Dataset content:
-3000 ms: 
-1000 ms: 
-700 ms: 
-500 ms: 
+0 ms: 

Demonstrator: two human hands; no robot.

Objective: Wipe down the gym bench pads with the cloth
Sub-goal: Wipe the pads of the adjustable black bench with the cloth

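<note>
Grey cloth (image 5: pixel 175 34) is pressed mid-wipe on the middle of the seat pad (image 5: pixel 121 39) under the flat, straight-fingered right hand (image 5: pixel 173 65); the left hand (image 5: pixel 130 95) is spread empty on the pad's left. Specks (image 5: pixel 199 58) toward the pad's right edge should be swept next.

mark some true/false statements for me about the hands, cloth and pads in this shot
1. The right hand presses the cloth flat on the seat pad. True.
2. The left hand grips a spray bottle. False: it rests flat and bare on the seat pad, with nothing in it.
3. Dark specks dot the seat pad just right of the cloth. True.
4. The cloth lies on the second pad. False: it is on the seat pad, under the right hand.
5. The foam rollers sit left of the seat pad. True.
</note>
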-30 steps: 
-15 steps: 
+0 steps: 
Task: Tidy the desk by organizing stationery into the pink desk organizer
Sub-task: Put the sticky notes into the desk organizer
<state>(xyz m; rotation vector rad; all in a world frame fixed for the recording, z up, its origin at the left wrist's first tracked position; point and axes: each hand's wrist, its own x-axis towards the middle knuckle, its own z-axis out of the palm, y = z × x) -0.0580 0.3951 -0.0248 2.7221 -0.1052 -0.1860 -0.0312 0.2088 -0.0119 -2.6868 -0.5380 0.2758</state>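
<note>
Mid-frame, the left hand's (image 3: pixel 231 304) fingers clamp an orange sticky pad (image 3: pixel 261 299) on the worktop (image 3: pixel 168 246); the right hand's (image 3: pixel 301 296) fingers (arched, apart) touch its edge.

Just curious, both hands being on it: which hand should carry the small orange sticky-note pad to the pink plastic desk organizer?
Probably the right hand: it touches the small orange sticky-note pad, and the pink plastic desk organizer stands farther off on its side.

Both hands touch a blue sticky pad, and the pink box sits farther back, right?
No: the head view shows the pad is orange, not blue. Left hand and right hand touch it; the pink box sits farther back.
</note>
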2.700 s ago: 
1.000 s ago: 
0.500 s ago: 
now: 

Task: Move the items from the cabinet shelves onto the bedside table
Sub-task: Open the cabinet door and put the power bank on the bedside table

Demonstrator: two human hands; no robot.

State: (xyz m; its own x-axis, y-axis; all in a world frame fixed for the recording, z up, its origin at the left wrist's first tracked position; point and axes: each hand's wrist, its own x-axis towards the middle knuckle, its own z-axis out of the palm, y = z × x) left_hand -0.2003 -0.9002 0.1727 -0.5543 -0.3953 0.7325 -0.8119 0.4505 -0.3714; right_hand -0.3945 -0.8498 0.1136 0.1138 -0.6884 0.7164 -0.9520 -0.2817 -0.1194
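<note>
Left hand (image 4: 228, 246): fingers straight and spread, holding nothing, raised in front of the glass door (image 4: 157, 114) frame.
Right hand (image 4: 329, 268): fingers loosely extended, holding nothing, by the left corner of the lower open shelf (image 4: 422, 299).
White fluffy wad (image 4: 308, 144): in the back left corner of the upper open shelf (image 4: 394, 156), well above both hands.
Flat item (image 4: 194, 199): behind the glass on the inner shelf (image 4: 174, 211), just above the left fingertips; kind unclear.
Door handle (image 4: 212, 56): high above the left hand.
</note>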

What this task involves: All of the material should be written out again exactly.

Exercise answer:
-3000 ms: 
-1000 ms: 
-700 ms: 
-500 ms: 
+0 ms: 

Demonstrator: two human hands; no robot.

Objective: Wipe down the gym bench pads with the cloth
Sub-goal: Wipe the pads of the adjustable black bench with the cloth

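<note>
Grey cloth (image 5: pixel 175 34) is pressed mid-wipe on the middle of the seat pad (image 5: pixel 121 39) under the flat, straight-fingered right hand (image 5: pixel 173 65); the left hand (image 5: pixel 130 95) is spread empty on the pad's left. Specks (image 5: pixel 199 58) toward the pad's right edge should be swept next.

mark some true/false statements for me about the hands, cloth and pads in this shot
1. The right hand presses the cloth flat on the seat pad. True.
2. The left hand grips a spray bottle. False: it rests flat and bare on the seat pad, with nothing in it.
3. Dark specks dot the seat pad just right of the cloth. True.
4. The cloth lies on the second pad. False: it is on the seat pad, under the right hand.
5. The foam rollers sit left of the seat pad. True.
</note>
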-30 steps: 
-15 steps: 
+0 steps: 
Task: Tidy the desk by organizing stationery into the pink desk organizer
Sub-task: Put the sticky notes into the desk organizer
<state>(xyz m; rotation vector rad; all in a world frame fixed for the recording, z up, its origin at the left wrist's first tracked position; point and axes: each hand's wrist, its own x-axis towards the middle knuckle, its own z-axis out of the palm, y = z × x) -0.0580 0.3951 -0.0248 2.7221 -0.1052 -0.1860 -0.0312 0.2088 -0.0119 -2.6868 -0.5380 0.2758</state>
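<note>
Mid-frame, the left hand's (image 3: pixel 231 304) fingers clamp an orange sticky pad (image 3: pixel 261 299) on the worktop (image 3: pixel 168 246); the right hand's (image 3: pixel 301 296) fingers (arched, apart) touch its edge.

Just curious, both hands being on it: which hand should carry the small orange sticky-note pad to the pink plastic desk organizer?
Probably the right hand: it touches the small orange sticky-note pad, and the pink plastic desk organizer stands farther off on its side.

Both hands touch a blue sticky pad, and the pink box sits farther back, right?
No: the head view shows the pad is orange, not blue. Left hand and right hand touch it; the pink box sits farther back.
</note>
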2.700 s ago: 
1.000 s ago: 
0.500 s ago: 
now: 

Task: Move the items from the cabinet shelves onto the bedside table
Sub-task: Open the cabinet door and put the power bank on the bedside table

Demonstrator: two human hands; no robot.

State: (xyz m; its own x-axis, y-axis; all in a world frame fixed for the recording, z up, its origin at the left wrist's first tracked position; point and axes: each hand's wrist, its own x-axis towards the middle knuckle, its own z-axis out of the palm, y = z × x) left_hand -0.2003 -0.9002 0.1727 -0.5543 -0.3953 0.7325 -0.8119 0.4505 -0.3714; right_hand -0.3945 -0.8498 0.1136 0.1138 -0.6884 0.7164 -0.9520 -0.2817 -0.1194
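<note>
Left hand (image 4: 228, 246): fingers straight and spread, holding nothing, raised in front of the glass door (image 4: 157, 114) frame.
Right hand (image 4: 329, 268): fingers loosely extended, holding nothing, by the left corner of the lower open shelf (image 4: 422, 299).
White fluffy wad (image 4: 308, 144): in the back left corner of the upper open shelf (image 4: 394, 156), well above both hands.
Flat item (image 4: 194, 199): behind the glass on the inner shelf (image 4: 174, 211), just above the left fingertips; kind unclear.
Door handle (image 4: 212, 56): high above the left hand.
</note>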

Nothing else remains for the exercise.